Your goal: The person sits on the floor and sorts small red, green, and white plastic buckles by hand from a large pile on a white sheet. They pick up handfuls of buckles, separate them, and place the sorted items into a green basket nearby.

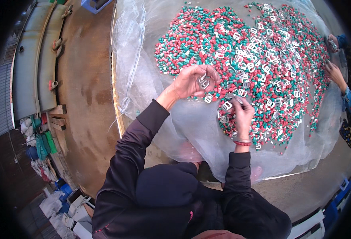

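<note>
My left hand [191,81] is held palm up and curled, with a few pale metal slide buckles [203,82] in it. It hangs over the near left edge of a wide heap of small red, green and white cone-like pieces [195,38]. My right hand [242,111], a red bead bracelet at its wrist, reaches into the heap with fingertips drawn together. One pale buckle [226,106] is right beside those fingertips; whether they grip it or another piece is hidden. Many more slide buckles [250,67] lie scattered over the heap's middle and right.
Translucent mesh sheeting [195,123] lies under the heap and drapes over the near edge. Across on the right, another person's hands [335,74] touch the heap. Boards with valves [44,59] stand far left; bags and cloths [40,143] lie lower left. A blue crate [95,4] is at the top.
</note>
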A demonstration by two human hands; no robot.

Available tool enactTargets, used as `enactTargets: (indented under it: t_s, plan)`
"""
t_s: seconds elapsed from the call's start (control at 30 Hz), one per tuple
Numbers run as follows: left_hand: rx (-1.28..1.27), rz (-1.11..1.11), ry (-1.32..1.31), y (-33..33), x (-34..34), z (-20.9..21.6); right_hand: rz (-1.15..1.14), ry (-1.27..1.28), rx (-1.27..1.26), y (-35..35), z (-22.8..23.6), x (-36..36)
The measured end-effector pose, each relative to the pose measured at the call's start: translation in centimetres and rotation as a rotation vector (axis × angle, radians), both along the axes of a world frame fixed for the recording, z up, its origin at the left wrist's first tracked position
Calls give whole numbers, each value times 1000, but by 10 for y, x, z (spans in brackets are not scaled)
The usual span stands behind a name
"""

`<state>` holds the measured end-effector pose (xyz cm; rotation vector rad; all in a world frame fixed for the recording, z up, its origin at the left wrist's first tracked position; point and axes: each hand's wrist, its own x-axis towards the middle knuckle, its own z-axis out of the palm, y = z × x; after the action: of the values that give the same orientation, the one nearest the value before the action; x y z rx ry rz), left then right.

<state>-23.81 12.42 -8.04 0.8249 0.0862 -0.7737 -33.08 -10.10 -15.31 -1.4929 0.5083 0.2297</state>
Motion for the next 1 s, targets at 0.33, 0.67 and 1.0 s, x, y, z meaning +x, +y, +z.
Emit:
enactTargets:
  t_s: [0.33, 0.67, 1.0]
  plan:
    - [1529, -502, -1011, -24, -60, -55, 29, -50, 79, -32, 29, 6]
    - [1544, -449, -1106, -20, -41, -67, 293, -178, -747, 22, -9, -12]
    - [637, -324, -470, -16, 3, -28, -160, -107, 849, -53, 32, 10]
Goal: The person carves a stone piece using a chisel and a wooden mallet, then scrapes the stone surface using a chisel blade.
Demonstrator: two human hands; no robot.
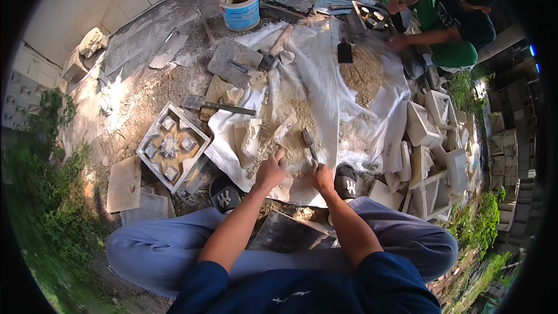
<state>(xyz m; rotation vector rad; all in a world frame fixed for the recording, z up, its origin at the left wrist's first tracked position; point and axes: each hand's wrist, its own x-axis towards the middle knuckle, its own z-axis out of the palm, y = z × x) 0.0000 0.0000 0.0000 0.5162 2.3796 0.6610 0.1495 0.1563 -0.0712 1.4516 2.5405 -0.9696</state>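
Observation:
My left hand (272, 171) is low over the white sheet (232, 154), its fingers curled down at the crumbled grey-tan material (264, 157). Whatever those fingers hold, if anything, is hidden. My right hand (321, 175) grips the lower end of a narrow dark hand tool (310, 144), whose head points away from me; its exact kind is unclear. Just beyond my hands lie broken pale pieces, one a jagged chunk (285, 128) and another an upright block (247, 138). A long flat bar (229, 108) rests farther left.
At left sits a pale mould-like frame (174, 146) with a star pattern. A blue-white bucket (239, 9) stands at the back. Hollow pale blocks (433, 157) are piled at right. Beyond the sand heap (361, 75), another person (450, 23) crouches, working at a box.

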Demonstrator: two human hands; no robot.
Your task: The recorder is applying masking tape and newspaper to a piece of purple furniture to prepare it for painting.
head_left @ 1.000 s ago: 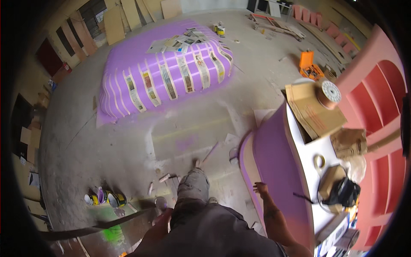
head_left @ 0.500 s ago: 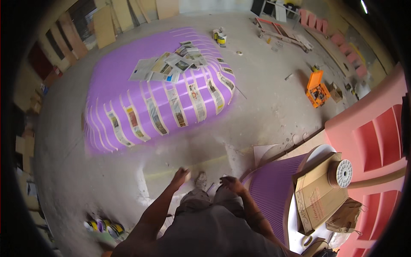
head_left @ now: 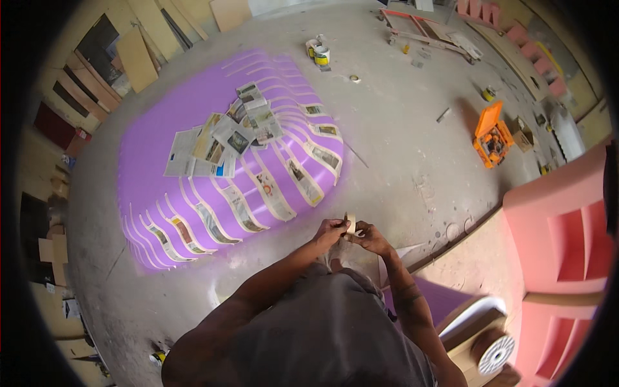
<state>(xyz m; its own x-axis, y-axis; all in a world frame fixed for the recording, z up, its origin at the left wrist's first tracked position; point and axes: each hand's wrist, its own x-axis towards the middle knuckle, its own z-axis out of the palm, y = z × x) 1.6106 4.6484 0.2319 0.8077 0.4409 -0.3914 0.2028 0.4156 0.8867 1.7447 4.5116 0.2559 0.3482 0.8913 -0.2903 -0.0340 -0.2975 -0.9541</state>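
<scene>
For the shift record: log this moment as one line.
left hand: on masking tape roll | right hand: on same roll | ahead: purple ribbed form with newspaper strips | floor: orange toolbox

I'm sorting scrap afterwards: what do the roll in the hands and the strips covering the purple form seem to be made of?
The roll, held by the left hand and right hand, looks like matte tan paper masking tape. The strips on the purple form look like newspaper: thin printed sheets with pictures, lying flat in its slots.

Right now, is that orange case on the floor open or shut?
Open. The orange case lies on the concrete floor with its lid swung up and dark contents showing inside.
</scene>
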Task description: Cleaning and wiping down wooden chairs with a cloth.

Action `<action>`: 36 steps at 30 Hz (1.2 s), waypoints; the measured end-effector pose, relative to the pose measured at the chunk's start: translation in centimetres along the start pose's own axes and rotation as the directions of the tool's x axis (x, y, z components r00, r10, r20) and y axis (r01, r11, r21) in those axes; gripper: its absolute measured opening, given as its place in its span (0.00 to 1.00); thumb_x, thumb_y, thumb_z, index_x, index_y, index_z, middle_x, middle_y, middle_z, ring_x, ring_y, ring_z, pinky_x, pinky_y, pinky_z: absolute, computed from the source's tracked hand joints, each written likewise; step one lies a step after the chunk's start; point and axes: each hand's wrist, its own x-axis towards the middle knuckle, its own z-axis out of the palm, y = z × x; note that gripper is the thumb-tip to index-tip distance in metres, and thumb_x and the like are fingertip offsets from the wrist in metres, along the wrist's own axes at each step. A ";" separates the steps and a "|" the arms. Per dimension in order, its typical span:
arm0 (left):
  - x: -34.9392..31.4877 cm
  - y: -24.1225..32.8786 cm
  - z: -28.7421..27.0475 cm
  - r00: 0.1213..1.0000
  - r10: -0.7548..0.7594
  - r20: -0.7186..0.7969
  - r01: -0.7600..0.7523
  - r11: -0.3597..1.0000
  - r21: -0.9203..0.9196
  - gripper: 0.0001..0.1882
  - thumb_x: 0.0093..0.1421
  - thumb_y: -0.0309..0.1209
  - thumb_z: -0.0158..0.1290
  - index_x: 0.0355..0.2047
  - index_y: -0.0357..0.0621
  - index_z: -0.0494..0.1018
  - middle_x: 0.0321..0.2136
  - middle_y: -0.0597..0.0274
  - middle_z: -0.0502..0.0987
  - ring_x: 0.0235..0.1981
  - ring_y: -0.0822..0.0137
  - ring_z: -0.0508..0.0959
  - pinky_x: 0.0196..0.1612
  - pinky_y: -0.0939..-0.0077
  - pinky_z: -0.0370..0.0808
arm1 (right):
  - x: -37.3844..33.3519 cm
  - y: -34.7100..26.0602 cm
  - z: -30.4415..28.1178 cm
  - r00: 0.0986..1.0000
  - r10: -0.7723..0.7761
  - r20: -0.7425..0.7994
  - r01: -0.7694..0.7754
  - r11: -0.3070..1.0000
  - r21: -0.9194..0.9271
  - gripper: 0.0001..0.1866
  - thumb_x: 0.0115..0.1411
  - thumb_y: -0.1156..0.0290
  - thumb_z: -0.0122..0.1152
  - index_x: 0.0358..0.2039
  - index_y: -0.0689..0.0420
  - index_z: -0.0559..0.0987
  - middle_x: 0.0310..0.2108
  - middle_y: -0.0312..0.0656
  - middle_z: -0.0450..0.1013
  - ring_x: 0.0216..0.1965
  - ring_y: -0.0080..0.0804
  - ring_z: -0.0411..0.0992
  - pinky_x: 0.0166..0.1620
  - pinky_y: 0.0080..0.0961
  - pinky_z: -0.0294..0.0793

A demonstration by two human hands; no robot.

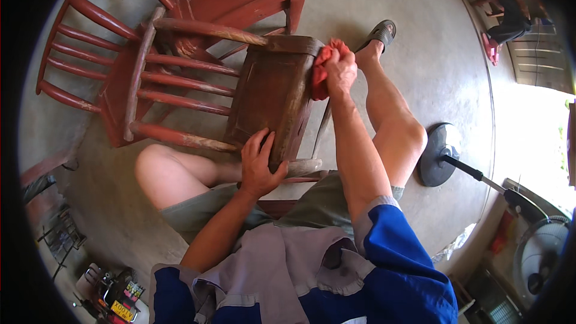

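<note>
The worn dark-brown wooden chair with a spindle back is tipped over between the person's bare knees, its back rails reaching left and its seat edge facing right. On the back's side it is hemmed in: 2 glossy red wooden chairs, 1 at the top and 1 at the left, sit behind the spindles and overlap them in view. Wider room lies at upper right, where the grey concrete floor stretches past the dark sandal; lower down, the round black fan base is just beside the right knee. The right hand is closed around a crumpled red cloth, pressed to the seat's far corner. The left hand is loosely spread over the near corner, fingers on the panel, thumb apart along the edge.
</note>
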 end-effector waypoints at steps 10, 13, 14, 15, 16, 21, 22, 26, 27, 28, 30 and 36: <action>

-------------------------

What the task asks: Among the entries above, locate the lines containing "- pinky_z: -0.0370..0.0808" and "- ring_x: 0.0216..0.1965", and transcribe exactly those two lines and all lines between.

Your solution:
  - pinky_z: -0.0370..0.0808
arm1 (right):
  - x: -37.3844..33.3519 cm
  - y: -34.7100..26.0602 cm
  - z: -30.4415..28.1178 cm
  - r00: 0.0986..1.0000
  - r10: -0.7723..0.7761
  - r20: -0.7425..0.7994
  - r01: -0.7694..0.7754
  - r11: -0.3070..1.0000
  - r21: -0.9194..0.9271
  - gripper: 0.0001..0.1866
  - thumb_x: 0.0115..0.1411
  - thumb_y: -0.1156..0.0290
  - thumb_z: -0.0122..0.1152
  - index_x: 0.0358..0.2039
  - index_y: -0.0689..0.0420
  - index_z: -0.0559..0.0987
  - middle_x: 0.0310..0.2108
  - middle_y: -0.0312..0.0656
  - middle_z: -0.0450..0.1013
  - ring_x: 0.0216..0.1965

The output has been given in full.